=== INPUT MATERIAL ===

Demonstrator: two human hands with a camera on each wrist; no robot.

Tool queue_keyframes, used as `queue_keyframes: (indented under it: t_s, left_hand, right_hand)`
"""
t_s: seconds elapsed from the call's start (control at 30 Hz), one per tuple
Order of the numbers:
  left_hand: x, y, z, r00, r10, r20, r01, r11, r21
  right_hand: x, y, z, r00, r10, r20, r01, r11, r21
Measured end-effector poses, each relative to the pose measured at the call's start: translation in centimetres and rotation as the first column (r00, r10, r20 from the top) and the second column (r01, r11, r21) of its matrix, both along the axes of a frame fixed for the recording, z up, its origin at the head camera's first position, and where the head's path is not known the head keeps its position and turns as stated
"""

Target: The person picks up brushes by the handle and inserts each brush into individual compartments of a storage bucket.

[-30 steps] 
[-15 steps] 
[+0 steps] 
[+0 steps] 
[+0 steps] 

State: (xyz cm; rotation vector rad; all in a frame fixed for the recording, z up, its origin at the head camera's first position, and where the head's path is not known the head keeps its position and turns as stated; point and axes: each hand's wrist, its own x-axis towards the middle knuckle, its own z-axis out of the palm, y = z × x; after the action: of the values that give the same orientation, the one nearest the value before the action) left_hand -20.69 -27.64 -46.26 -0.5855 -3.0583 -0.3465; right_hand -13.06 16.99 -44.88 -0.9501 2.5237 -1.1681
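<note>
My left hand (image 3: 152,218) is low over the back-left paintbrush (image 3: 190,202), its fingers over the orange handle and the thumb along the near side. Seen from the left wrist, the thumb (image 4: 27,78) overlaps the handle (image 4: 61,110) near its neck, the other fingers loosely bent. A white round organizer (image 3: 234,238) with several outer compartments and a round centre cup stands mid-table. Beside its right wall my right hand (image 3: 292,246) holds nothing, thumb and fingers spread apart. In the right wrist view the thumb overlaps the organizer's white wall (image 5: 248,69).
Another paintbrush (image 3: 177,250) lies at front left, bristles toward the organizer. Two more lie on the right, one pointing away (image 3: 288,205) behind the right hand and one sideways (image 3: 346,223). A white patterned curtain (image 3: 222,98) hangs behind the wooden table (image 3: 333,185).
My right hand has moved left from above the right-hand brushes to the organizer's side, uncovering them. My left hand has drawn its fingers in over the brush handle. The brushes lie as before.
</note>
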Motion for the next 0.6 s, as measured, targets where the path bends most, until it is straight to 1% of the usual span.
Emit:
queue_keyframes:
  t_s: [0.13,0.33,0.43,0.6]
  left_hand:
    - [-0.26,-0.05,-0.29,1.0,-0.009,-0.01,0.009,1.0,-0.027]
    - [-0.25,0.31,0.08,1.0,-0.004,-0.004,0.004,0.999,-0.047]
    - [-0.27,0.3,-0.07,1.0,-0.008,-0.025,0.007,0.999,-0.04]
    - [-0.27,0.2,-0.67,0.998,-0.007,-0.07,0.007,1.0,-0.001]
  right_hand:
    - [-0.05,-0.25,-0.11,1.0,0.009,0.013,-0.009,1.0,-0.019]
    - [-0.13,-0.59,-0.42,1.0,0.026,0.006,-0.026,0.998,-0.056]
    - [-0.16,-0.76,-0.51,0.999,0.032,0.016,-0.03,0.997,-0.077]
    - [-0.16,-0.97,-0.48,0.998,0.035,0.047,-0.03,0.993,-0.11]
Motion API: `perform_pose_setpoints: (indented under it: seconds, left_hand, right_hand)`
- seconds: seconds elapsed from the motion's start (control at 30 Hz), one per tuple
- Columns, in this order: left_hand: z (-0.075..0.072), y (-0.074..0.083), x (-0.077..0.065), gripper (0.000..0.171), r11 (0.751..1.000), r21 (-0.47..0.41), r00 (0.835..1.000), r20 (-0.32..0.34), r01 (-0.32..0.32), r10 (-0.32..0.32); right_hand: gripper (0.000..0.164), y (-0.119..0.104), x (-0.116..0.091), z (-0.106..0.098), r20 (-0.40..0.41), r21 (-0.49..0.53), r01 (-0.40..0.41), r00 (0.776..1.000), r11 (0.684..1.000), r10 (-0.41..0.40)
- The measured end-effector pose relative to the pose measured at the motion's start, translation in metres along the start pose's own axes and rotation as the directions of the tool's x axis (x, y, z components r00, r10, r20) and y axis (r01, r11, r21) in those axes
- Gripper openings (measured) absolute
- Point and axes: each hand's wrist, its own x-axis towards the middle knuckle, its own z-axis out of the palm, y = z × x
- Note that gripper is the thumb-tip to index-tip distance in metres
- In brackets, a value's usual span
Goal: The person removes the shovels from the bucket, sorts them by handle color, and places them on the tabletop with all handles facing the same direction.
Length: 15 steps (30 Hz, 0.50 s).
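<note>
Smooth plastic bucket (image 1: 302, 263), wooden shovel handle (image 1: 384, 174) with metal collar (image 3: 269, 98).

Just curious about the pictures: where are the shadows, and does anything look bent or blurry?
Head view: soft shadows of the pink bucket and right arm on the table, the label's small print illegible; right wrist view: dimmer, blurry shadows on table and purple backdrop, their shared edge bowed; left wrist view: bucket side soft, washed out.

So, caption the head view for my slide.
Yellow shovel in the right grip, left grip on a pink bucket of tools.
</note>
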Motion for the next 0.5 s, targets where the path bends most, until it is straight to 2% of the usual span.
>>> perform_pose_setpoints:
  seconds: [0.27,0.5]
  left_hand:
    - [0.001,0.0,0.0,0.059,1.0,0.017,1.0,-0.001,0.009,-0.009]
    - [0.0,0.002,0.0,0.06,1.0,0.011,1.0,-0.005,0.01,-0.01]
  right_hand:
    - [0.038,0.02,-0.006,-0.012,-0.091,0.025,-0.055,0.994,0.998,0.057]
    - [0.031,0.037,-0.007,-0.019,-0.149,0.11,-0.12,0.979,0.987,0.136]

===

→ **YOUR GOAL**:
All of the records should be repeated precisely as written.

→ **ANSWER AREA**:
Demonstrator: two human hands with a camera on each wrist; no robot.

Tool queue_keyframes, used as `queue_keyframes: (indented under it: t_s, left_hand, right_hand)`
"""
t_s: seconds elapsed from the call's start (control at 30 Hz), one per tuple
Order of the numbers:
  left_hand: x, y, z, r00, r10, r20, r01, r11, r21
  right_hand: x, y, z, r00, r10, r20, r01, r11, r21
Measured end-effector poses, each relative to the pose measured at the call's start: translation in centimetres and rotation as the first column (r00, r10, r20 from the top) and the second column (r01, r11, r21) of its matrix, both along the axes of a frame fixed for the recording, z up, its origin at the head camera's first position, and where the head's path is not known the head keeps its position and turns as stated
"""

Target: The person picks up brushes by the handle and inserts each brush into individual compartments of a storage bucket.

[-30 steps] 
[-15 steps] 
[+0 steps] 
[+0 steps] 
[+0 steps] 

State: (xyz cm; rotation vector rad; all in a frame fixed for the recording, z up, its origin at the head camera's first position, and where the head's path is not known the head keeps its position and turns as stated; point and axes: each hand's wrist, its own x-axis towards the middle knuckle, its own z-axis out of the palm, y = z × x; after the action: of the values that give the same orientation, the one nearest the value before the action) left_hand -20.69 -27.64 -46.26 -0.5855 -3.0583 -0.3465; right_hand -13.06 16.99 -44.88 -0.9501 2.5237 -1.1681
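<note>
My left hand (image 3: 152,218) is low over the back-left paintbrush (image 3: 190,202), its fingers over the orange handle and the thumb along the near side. Seen from the left wrist, the thumb (image 4: 27,78) overlaps the handle (image 4: 61,110) near its neck, the other fingers loosely bent. A white round organizer (image 3: 234,238) with several outer compartments and a round centre cup stands mid-table. Beside its right wall my right hand (image 3: 292,246) holds nothing, thumb and fingers spread apart. In the right wrist view the thumb overlaps the organizer's white wall (image 5: 248,69).
Another paintbrush (image 3: 177,250) lies at front left, bristles toward the organizer. Two more lie on the right, one pointing away (image 3: 288,205) behind the right hand and one sideways (image 3: 346,223). A white patterned curtain (image 3: 222,98) hangs behind the wooden table (image 3: 333,185).
My right hand has moved left from above the right-hand brushes to the organizer's side, uncovering them. My left hand has drawn its fingers in over the brush handle. The brushes lie as before.
</note>
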Motion for the next 0.6 s, as measured, targets where the path bends most, until it is straight to 1% of the usual span.
Emit:
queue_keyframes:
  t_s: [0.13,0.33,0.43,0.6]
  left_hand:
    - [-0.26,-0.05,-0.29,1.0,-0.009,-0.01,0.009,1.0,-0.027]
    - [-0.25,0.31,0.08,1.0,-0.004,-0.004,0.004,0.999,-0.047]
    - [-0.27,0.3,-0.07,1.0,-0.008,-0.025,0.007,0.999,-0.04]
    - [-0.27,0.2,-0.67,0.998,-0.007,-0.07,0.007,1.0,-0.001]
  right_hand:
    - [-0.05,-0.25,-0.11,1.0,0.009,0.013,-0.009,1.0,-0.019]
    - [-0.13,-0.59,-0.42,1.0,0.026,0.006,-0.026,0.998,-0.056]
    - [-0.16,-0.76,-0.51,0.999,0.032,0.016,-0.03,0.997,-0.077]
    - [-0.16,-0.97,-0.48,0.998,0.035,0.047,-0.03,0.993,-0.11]
Motion API: `perform_pose_setpoints: (indented under it: seconds, left_hand, right_hand)`
- seconds: seconds elapsed from the motion's start (control at 30 Hz), one per tuple
- Columns, in this order: left_hand: z (-0.075..0.072), y (-0.074..0.083), x (-0.077..0.065), gripper (0.000..0.171), r11 (0.751..1.000), r21 (-0.47..0.41), r00 (0.835..1.000), r20 (-0.32..0.34), r01 (-0.32..0.32), r10 (-0.32..0.32); right_hand: gripper (0.000..0.164), y (-0.119..0.104), x (-0.116..0.091), z (-0.106..0.098), r20 (-0.40..0.41), r21 (-0.49..0.53), r01 (-0.40..0.41), r00 (0.776..1.000), r11 (0.684..1.000), r10 (-0.41..0.40)
- The measured end-effector pose relative to the pose measured at the motion's start, translation in metres along the start pose's own axes and rotation as the directions of the tool's x axis (x, y, z components r00, r10, r20) and y axis (r01, r11, r21) in those axes
- Gripper openings (measured) absolute
- Point and axes: each hand's wrist, its own x-axis towards the middle knuckle, its own z-axis out of the palm, y = z × x
- Note that gripper is the thumb-tip to index-tip distance in metres
- In brackets, a value's usual span
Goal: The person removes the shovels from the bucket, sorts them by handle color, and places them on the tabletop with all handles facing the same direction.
Length: 15 steps (30 Hz, 0.50 s).
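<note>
Smooth plastic bucket (image 1: 302, 263), wooden shovel handle (image 1: 384, 174) with metal collar (image 3: 269, 98).

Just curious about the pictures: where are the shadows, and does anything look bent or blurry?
Head view: soft shadows of the pink bucket and right arm on the table, the label's small print illegible; right wrist view: dimmer, blurry shadows on table and purple backdrop, their shared edge bowed; left wrist view: bucket side soft, washed out.

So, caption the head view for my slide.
Yellow shovel in the right grip, left grip on a pink bucket of tools.
</note>
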Motion for the next 0.5 s, targets where the path bends most, until it is straight to 2% of the usual span.
>>> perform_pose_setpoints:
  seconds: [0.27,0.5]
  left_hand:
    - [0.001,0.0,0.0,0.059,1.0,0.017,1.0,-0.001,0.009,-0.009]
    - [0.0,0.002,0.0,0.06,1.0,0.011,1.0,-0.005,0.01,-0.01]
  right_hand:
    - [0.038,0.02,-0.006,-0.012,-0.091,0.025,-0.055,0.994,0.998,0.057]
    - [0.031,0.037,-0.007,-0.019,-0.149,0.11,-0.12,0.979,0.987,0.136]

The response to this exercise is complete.